Convenience Has A Moral Shape
We usually talk about developer tools in terms of productivity. How much faster can a project be scaffolded? How quickly can an error be explained? How many tests can be generated? These are fair questions. Time matters. Teams are not morally obligated to preserve toil just because toil once taught someone something.
But convenience is never neutral. It decides which parts of the work remain close to us and which parts move out of sight. It changes what beginners encounter first. It changes what senior people are asked to review. It changes what teams consider normal.
If the first experience of building software is assembling outputs from a patient machine, then we should ask what kind of developer that experience forms. Does it produce someone who can ask good questions of a system? Does it produce someone who can tell when a requirement is ethically suspect, or merely underspecified? Does it produce someone who knows how to sit with ambiguity without rushing to generate the next plausible answer?
These are not sentimental concerns. They are operational ones. Software increasingly mediates money, identity, access, health, education, and belonging. The people who build it need more than speed. They need disciplined attention. They need the humility to say, "I do not understand this yet." They need the courage to stop a beautiful implementation because the premise is rotten.
Those capacities are not installed by a package manager. They are cultivated through practice.
Still Write The Code
So, should developers still write code by hand?
Yes, but not as a purity test. There is no virtue in refusing help. There is no special holiness in typing boilerplate, memorizing configuration trivia, or spending an afternoon on a problem that a good tool could have solved in thirty seconds. The future of programming will almost certainly involve more delegation to machines, not less.
The real question is where we place our attention after delegation becomes easy.
Perhaps writing code in this new era should look less like proving that we can do what machines can do and more like preserving the practices through which judgment grows. We should still read code slowly. We should still trace paths through systems. We should still build small things from scratch sometimes, not because production demands it, but because understanding needs exercise. We should still ask why an answer works, who it serves, what it assumes, and what kind of future maintainer it creates.
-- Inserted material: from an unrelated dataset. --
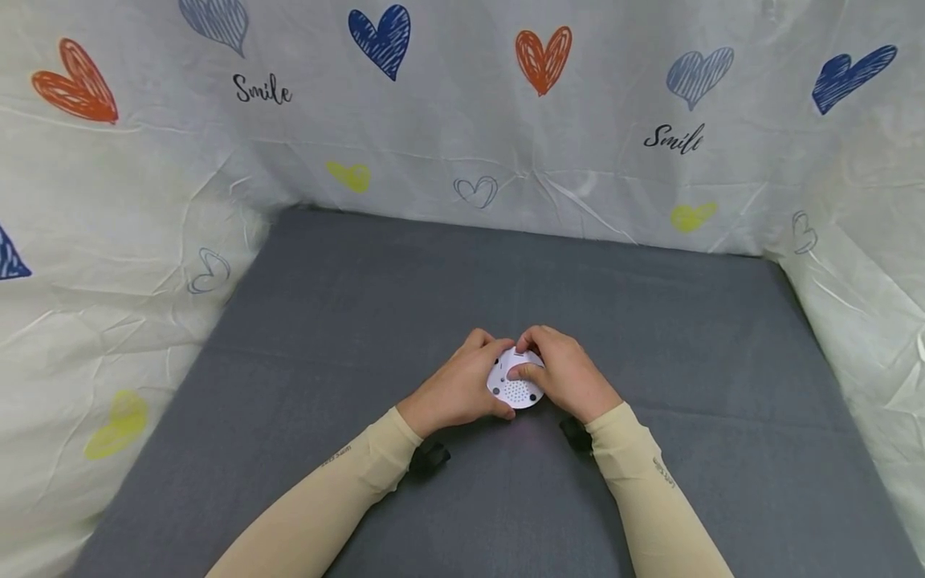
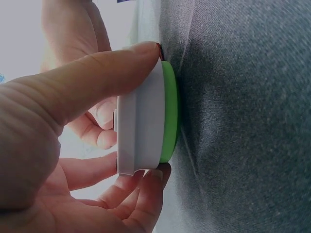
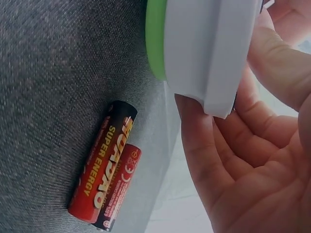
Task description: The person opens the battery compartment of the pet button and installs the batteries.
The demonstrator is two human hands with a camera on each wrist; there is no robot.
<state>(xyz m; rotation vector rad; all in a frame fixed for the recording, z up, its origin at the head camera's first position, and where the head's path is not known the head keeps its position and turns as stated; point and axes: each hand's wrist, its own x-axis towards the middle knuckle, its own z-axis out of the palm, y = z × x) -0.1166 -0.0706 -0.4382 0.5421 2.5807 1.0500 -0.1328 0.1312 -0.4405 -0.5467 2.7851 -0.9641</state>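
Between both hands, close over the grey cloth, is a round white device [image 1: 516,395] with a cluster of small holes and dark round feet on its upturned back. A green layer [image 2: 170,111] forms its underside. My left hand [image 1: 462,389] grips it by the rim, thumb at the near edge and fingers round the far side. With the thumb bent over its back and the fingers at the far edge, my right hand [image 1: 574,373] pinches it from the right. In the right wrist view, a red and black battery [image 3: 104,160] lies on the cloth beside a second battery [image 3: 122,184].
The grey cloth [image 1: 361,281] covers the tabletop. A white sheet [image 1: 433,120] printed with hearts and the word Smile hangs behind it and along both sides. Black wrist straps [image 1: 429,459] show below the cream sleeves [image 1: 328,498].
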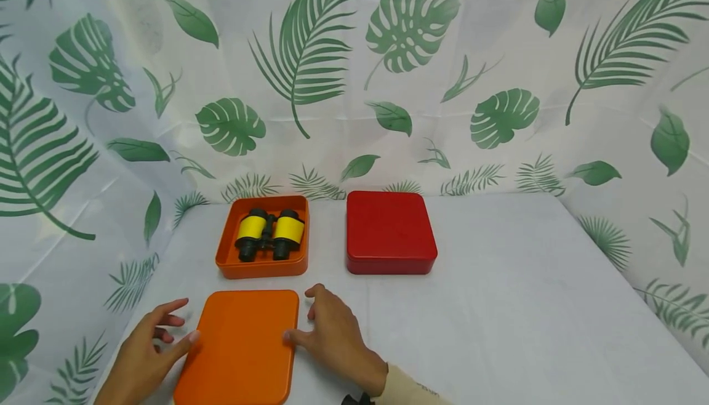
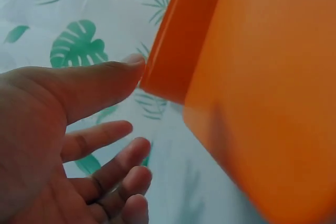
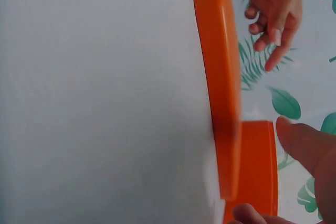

There is a teaching in Pirkei Avot that says, "I have learned much from my teachers, more from my colleagues, and most of all from my students." The line has lasted because it understands learning as relational. Wisdom comes from the encounter, from being answered by someone or something outside yourself.
For developers, code has long been one of those demanding conversation partners. It is precise, unforgiving, occasionally surprising, and often humbling. If we hand more of the writing to machines, we should be careful not to hand over the conversation itself.
The question is not whether the next generation will write less code. They probably will. The question is whether they will have enough contact with the work to become the sort of people we would trust with systems that shape other people's lives.